# M&P40c holster?



## Cool Hand Lance (Jan 7, 2008)

Does anyone have any suggestions for a holster for a M&P .40 compact? I haven't found any that fit very well at the local gun shop.


----------



## Domanfp (Dec 30, 2007)

I have heard good thing about the comp-tac CTAC and MTAC. As well as the crossbreed supertuck.


----------



## Mike Barham (Mar 30, 2006)

Galco has some, including ankle, belt, paddle, shoulder and IWB holsters. http://www.usgalco.com/HolsterG2.asp.


----------



## Silly (Nov 19, 2006)

*Galce Holster*



Mike Barham said:


> Galco has some, including ankle, belt, paddle, shoulder and IWB holsters. http://www.usgalco.com/HolsterG2.asp.


What is the stow-n-go holster like? It looks convenient. Is there anything I should be concerned about? Thanks

Needed to edit and clarify. I am looking at buying a M&P 9C and will be looking for a holster also. Holster will be for carry.


----------



## Baldy (Jun 21, 2006)

I always check with Galco and Don Hume when I need a holster.


----------



## Todd (Jul 3, 2006)

Domanfp said:


> I have heard good thing about the comp-tac CTAC and MTAC. As well as the crossbreed supertuck.

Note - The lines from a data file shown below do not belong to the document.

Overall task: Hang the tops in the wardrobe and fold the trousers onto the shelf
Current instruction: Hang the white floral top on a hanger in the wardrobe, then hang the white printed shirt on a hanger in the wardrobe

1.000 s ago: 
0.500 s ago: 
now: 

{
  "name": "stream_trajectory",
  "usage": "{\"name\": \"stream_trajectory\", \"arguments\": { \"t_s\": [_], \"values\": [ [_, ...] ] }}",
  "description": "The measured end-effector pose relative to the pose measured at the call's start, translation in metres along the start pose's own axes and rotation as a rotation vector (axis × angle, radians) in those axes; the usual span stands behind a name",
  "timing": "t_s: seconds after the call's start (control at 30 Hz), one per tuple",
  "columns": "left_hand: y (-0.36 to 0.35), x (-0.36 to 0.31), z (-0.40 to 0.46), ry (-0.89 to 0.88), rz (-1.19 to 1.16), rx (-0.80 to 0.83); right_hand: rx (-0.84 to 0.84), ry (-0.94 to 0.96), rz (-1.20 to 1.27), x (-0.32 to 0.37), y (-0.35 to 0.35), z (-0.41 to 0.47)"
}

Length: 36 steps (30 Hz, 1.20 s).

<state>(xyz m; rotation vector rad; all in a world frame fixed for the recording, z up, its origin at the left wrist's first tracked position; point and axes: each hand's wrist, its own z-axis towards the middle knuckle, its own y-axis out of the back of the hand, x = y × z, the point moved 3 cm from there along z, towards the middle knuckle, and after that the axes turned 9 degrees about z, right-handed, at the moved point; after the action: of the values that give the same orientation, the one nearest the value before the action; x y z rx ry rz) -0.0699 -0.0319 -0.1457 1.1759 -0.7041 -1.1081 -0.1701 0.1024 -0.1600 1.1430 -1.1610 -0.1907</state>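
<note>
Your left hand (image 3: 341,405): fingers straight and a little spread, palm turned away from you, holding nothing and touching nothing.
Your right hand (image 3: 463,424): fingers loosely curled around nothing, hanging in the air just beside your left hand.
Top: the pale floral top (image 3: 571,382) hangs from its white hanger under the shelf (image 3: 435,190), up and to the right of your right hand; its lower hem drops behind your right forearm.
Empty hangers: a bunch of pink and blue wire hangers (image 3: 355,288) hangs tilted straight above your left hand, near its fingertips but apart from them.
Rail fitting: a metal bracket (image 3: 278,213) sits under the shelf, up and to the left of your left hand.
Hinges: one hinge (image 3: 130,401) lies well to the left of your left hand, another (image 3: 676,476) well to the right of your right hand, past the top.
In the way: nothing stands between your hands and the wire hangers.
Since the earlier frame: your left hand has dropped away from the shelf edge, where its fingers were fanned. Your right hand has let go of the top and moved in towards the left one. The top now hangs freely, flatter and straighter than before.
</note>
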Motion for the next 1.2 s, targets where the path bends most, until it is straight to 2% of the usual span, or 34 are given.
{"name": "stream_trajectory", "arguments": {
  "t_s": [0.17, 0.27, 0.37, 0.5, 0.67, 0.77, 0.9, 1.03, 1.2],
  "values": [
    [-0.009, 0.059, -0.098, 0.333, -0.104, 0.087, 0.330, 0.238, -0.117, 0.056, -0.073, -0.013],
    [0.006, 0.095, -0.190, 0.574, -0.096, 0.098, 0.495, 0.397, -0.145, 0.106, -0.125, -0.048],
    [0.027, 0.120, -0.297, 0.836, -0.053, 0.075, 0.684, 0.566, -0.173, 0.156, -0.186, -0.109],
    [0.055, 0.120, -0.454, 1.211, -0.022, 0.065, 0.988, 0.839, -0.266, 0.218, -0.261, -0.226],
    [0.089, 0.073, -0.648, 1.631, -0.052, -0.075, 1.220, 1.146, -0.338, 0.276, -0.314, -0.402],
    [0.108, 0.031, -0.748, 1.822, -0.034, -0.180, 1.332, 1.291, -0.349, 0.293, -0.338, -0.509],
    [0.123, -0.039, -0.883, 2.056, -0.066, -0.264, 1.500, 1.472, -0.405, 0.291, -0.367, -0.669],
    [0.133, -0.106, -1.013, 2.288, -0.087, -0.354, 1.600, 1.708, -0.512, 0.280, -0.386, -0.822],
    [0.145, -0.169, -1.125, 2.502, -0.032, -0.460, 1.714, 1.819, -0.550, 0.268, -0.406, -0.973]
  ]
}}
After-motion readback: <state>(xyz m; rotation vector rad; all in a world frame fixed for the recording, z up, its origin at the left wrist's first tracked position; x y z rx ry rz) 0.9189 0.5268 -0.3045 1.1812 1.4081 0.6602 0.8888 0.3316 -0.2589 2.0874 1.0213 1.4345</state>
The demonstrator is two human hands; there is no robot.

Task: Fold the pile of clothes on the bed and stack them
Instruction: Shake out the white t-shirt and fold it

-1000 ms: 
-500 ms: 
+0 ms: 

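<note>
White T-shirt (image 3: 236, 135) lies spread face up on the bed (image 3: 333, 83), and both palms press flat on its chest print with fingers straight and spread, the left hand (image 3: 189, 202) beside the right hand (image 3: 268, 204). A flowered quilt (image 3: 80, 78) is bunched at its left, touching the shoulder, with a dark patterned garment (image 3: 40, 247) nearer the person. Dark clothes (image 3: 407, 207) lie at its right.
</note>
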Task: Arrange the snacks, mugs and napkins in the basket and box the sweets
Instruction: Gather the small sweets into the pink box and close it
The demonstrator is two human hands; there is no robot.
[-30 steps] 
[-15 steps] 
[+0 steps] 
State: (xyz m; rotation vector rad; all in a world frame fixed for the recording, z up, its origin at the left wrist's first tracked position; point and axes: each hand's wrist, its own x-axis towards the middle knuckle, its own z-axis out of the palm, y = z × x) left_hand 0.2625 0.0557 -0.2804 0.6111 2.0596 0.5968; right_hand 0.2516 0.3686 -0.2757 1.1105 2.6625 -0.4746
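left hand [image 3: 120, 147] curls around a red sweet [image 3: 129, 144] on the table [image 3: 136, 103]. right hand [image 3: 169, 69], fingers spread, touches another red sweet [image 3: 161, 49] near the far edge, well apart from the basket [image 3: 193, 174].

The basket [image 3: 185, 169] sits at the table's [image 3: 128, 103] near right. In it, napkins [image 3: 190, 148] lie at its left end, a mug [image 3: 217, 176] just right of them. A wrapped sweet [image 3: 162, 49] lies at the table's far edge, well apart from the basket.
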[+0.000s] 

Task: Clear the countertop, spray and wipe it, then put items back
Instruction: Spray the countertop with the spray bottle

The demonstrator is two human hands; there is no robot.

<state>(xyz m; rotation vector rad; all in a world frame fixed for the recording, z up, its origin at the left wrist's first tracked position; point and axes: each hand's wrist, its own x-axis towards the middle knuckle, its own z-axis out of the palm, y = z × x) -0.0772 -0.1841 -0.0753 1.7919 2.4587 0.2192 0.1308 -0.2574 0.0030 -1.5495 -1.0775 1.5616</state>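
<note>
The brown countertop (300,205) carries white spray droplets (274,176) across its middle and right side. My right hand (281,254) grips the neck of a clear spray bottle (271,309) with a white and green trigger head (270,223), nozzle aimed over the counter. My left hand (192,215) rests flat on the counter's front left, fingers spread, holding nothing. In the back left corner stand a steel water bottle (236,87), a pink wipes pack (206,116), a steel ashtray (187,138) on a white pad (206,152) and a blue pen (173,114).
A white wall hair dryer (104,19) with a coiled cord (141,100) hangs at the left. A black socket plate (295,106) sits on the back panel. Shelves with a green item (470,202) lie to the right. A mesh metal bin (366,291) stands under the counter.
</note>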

Then here's a bad review for you. :mrgreen:

I hate my CTAC! Hate it! The C clips slip off my belt, the Kydex digs into my leg/ass when I sit down, and where the leather meets the Kydex, It SQUEAKS!

Damn thing is going on the auction block as soon as my new, leather holster comes in.


----------



## Mike Barham (Mar 30, 2006)

The Stow-n-go is by far Galco's best inexpensive IWB holster, in my opinion. It stays secure on the belt, stays open when the gun is draw, and is comfortable pressed against the body. Definitely worth the low price.

Maybe *nukehayes* will wander by and see this. He uses a Stow-n-go with a Kahr, and might offer up a less biased opinion (I work for Galco when not deployed).


----------



## Silly (Nov 19, 2006)

Mike Barham said:


> The Stow-n-go is by far Galco's best inexpensive IWB holster, in my opinion. It stays secure on the belt, stays open when the gun is draw, and is comfortable pressed against the body. Definitely worth the low price.
> 
> Maybe *nukehayes* will wander by and see this. He uses a Stow-n-go with a Kahr, and might offer up a less biased opinion (I work for Galco when not deployed).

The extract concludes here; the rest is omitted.